Over 20 events were held across the country: from door knocking, street canvassing and tables at farmers’ markets to community forums and publicly held events in each province.

And, of course we “occupied” social media with our Twitter storm and got the #VoteChildCare2015 hashtag trending in Canada for a second time!  We also saw hundreds of child care tweets during our live Twitter chat for the “Globe Debate”

The Talk it Up week of action centred around the I Vote Child Care Pledge.

pledgewithshadow

Through conversations in our local ridings – and with the candidates who are running – our goal for this week is to ask people to sign the pledge.
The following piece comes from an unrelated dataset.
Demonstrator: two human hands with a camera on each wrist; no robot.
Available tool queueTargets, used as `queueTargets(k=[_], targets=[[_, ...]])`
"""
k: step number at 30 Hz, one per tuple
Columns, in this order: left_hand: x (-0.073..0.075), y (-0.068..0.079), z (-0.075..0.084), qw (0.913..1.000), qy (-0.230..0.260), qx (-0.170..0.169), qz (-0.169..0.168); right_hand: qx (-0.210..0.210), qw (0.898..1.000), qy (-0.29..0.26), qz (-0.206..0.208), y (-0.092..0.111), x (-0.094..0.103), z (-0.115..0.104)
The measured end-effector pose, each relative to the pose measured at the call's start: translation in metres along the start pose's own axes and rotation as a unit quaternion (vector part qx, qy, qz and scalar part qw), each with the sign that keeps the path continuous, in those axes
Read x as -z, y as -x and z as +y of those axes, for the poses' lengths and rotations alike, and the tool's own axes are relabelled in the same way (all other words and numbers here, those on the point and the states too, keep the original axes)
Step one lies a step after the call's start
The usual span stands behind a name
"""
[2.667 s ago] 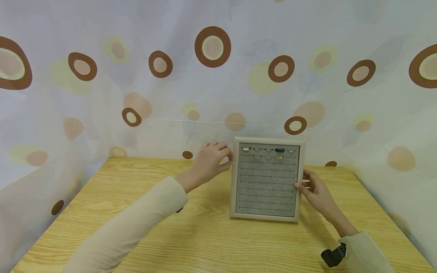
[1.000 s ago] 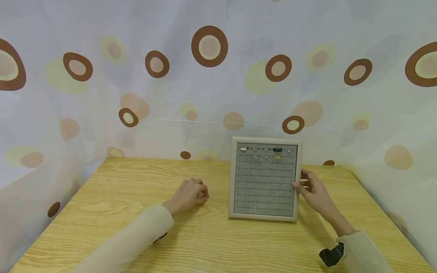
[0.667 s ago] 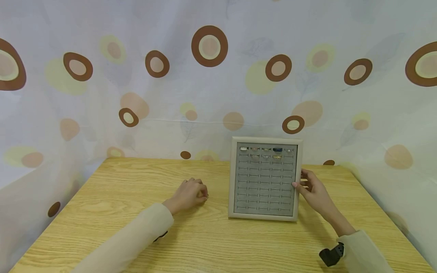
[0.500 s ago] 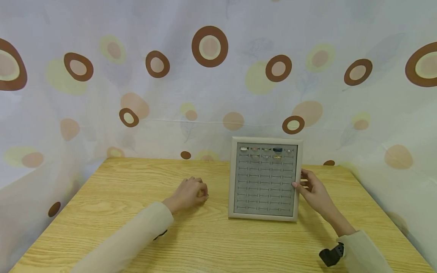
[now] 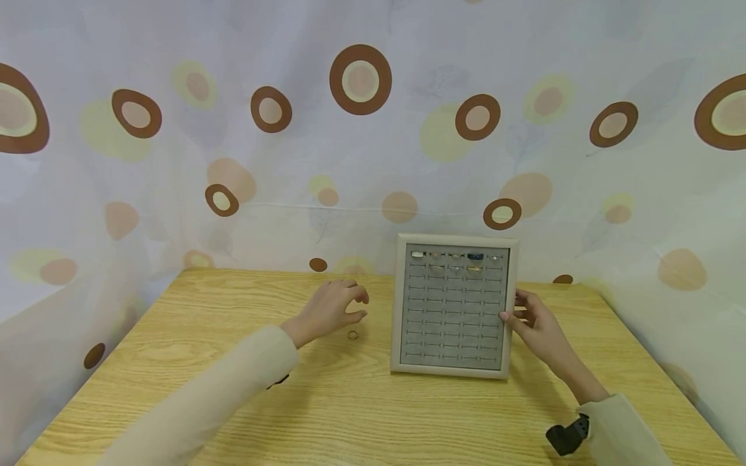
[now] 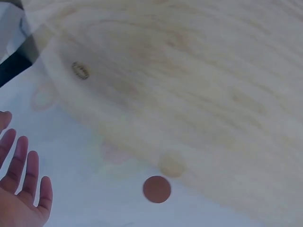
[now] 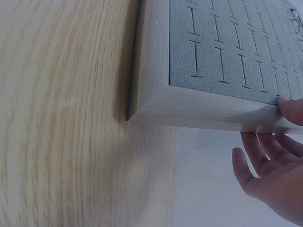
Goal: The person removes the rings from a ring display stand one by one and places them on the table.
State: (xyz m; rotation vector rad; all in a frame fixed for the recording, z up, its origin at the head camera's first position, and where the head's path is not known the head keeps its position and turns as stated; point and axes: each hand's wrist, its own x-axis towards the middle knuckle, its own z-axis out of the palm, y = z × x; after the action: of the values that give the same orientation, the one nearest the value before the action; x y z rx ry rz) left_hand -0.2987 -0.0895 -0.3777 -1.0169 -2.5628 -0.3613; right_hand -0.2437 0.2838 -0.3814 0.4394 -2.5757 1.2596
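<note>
A small thin ring (image 5: 352, 338) lies on the tabletop left of the display board. Just above and behind it my left hand (image 5: 327, 309) hovers, thumb and fingers apart with nothing between them. In the left wrist view the ring (image 6: 80, 71) shows a patterned band. The framed ring display board (image 5: 454, 369) leans back, upright on its lower edge, with slotted grey padding. Several rings sit in its top two rows, including a dark blue ring (image 5: 475, 257) and a gold ring (image 5: 474, 269). My right hand (image 5: 539, 327) grips the board's right side, thumb in front, fingers behind.
The wood-grain table (image 5: 350, 421) reaches back to a patterned curtain (image 5: 373, 162) that also runs along both sides. A black strap device (image 5: 567, 437) is on the right wrist. The board's frame (image 7: 208, 109) stands on the table.
My left hand came down from the board's left edge to the table with the ring, then let go of it and rose slightly. The right hand keeps its hold on the board.
</note>
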Motion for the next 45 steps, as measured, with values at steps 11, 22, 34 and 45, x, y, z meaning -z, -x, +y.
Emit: queueTargets(k=[11,22,34,45], targets=[[0.029,-0.028,0.018,0.9987,0.007,-0.027,0.044,-0.03,0.999,-0.037,-0.017,0.0,0.002,0.003],[0.047,-0.049,0.037,0.9931,-0.033,-0.039,0.105,-0.048,0.992,-0.106,-0.038,0.001,0.005,0.004],[0.048,-0.068,0.052,0.9879,-0.052,-0.03,0.143,-0.038,0.991,-0.125,-0.038,0.001,0.004,0.008],[0.042,-0.081,0.058,0.9821,-0.108,-0.044,0.147,-0.033,0.991,-0.127,-0.039,0.001,0.004,0.008]])
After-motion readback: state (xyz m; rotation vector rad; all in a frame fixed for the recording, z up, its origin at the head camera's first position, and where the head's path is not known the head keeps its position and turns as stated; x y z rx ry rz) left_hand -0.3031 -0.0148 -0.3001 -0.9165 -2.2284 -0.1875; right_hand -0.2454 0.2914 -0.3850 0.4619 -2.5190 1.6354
Here are just a few reasons that Canadians gave when they pledged their vote: 

I pledge to vote child care 2015 because I want to live in a country that honours our commitments to children’s and women’s rights and supports equality and social justice. Shani Halfon – Toronto, Ontario


I am a parent and I work in child care. I see the benefits and the needs in my centre and in my community. Child care should not be so expensive that families can not afford it. Dina Tellum – Antigonish, Nova Scotia


Quality child care is fundamental to the development of both children and society. It is in everyone’s best interest, whether you have children or not. Investing in young people and having the option to balance work and family will create healthier communities. It will increase gender equality and create a more productive and family friendly society. This isn’t just a luxury, it is vital for Canada.  Niklas Michael – Vancouver, British Columbia

One thought on “Talk it Up Week

  1. I vote for childcare. Many families face barriers to true participation in our society. In the past, having access to affordable childcare helped my family move from poverty to participation in the employment market. Today, I am glad that my grandson is able to benefit from early learning opportunities afforded by access to his safe, affordable quality childcare and that his mother is able to participate in employment because he has that space.